As announced in “The Plan for Growth,” NHS Global is being developed to help NHS organisations to compete in the global market. NHS Global seeks to build and grow the NHS brand and reputation overseas, enabling the NHS to compete in the international health care market and to exploit the commercial value of its technologies, products and knowledge. In doing so, NHS Global acts as another mechanism to support great ideas generated in the NHS being widely accepted across the world.
In the case of the company mentioned by my hon. Friend the Member for Salisbury—Odstock Medical Ltd—if it has not done so already, I suggest that it contacts the NIHR’s invention for innovation scheme. i4i supports product development and the guided progression of innovative medical product prototypes, and I strongly advise the company to get in touch with it if it has not done so.
The Health and Social Care Bill, now passing through the House of Lords, will place a legal duty on the NHS commissioning board and on clinical commissioning groups to promote innovation and research. Soon the NHS chief executive, Sir David Nicholson, will set out achievable, high-impact recommendations that will inform the strategic approach to innovation that is so important within a modernised NHS. We will open up NHS procurement to small and medium-sized enterprises, simplify the process and challenge them to come up with solutions to problems within the NHS. We have committed £10 million to the small business research initiative.
Innovation can never be mandated and it should never be restricted to a particular group. Innovation in health and social care will come from a wide variety of partners—for example, NHS staff and patients, private companies, the voluntary sector and academia. They all have a crucial role to play in pushing forward the boundaries in developing and dreaming up innovative products and services to meet the ever-increasing demands of a modernised NHS.
Innovation is not easy. It takes more than just a good idea to innovate; it takes courage to speak out against how things have always been. Innovators have to hold and develop an idea often in the face of opposition and keep pushing forward until it begins to bear fruit. I fully appreciate that the process of innovation can be a very frustrating time. We must encourage people, so that they do not become frustrated and give up. They should be able to pursue dreams and ideas that will bring a greater improvement to the general provision of health care and the NHS.

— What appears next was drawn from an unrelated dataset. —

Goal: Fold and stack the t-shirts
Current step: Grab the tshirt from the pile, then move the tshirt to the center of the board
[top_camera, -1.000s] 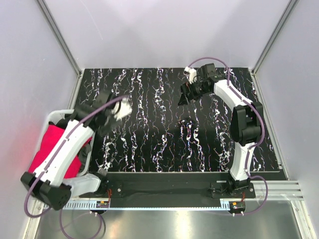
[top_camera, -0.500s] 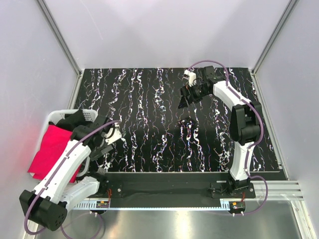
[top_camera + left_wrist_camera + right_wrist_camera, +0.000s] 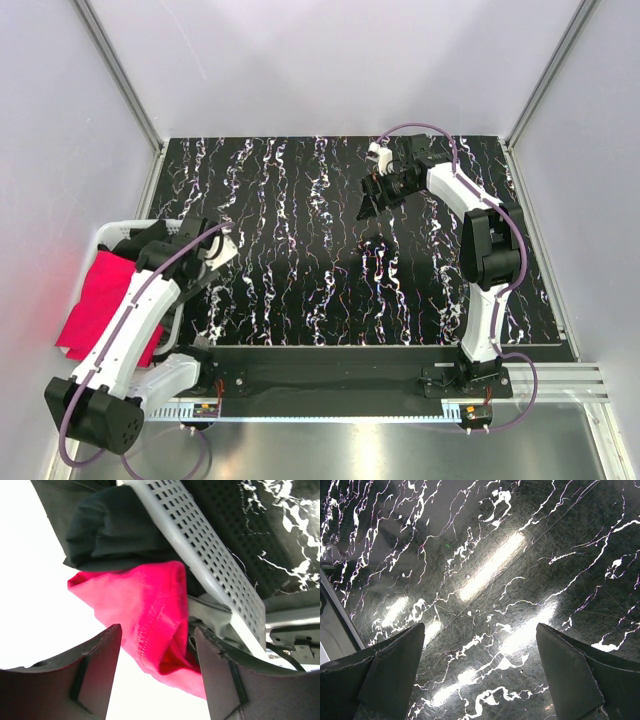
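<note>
The bright crimson-pink cloth t-shirt [image 3: 145, 605] lies crumpled in the white plastic lattice basket [image 3: 205, 555] at the left edge of the black white-veined marbled table [image 3: 300, 240]. It spills over the basket's outer side, beside a bunched dark grey-black cloth shirt [image 3: 115, 530]. The left gripper [image 3: 155, 632] hangs over the pink cloth with its fingers apart and a stitched hem fold between them, not yet pinched. The right gripper [image 3: 480, 627] stands wide open above bare table, holding nothing. Treat the garment as light, limp and non-fragile: it will probably sag, stretch and trail when lifted. Take hold at the thick stitched hem fold, pinching deep. Expect possible drag on the dark shirt or snagging on the lattice.
</note>
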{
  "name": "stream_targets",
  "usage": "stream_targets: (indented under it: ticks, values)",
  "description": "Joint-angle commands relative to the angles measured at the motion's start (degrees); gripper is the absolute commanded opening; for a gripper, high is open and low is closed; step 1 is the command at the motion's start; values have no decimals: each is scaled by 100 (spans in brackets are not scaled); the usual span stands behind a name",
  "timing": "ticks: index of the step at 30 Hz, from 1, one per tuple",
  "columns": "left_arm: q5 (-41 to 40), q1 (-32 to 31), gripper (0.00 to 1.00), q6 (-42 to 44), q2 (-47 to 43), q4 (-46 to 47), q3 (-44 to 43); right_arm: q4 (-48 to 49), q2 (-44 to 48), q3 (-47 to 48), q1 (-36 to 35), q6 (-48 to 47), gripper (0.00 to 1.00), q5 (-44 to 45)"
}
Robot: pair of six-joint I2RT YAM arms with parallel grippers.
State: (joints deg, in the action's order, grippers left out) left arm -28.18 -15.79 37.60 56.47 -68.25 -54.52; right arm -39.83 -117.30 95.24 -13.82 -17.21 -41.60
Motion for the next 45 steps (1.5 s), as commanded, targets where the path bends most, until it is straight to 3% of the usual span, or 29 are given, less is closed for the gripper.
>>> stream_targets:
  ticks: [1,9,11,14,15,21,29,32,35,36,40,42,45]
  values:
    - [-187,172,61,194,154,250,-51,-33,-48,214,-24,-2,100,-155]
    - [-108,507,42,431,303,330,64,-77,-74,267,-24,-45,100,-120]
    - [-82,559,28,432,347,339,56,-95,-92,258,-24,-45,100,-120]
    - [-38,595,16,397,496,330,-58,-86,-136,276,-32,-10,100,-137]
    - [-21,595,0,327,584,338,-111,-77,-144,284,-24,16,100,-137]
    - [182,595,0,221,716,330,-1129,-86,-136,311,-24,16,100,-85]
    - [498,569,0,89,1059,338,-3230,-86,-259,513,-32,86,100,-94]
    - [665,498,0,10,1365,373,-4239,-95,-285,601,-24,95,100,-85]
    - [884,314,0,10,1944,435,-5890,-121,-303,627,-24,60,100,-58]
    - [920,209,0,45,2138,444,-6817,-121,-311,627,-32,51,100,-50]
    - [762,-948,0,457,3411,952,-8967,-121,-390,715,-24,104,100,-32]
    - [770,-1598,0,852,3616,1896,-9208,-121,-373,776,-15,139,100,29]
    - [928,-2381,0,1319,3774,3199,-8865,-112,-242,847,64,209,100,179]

Let us imagine a world without antibiotics, without insulin, without cancer screening. Then let us imagine a world with a cure for cancer or where we can reverse dementia and end heart disease. Without innovation none of that would be, or could be, possible. Innovation is essential for the future of our NHS and for the future of the UK economy. I assure hon. Members that the Government will do everything in their power to continue to promote innovation, so that it can flourish and develop along the lines that we would wish.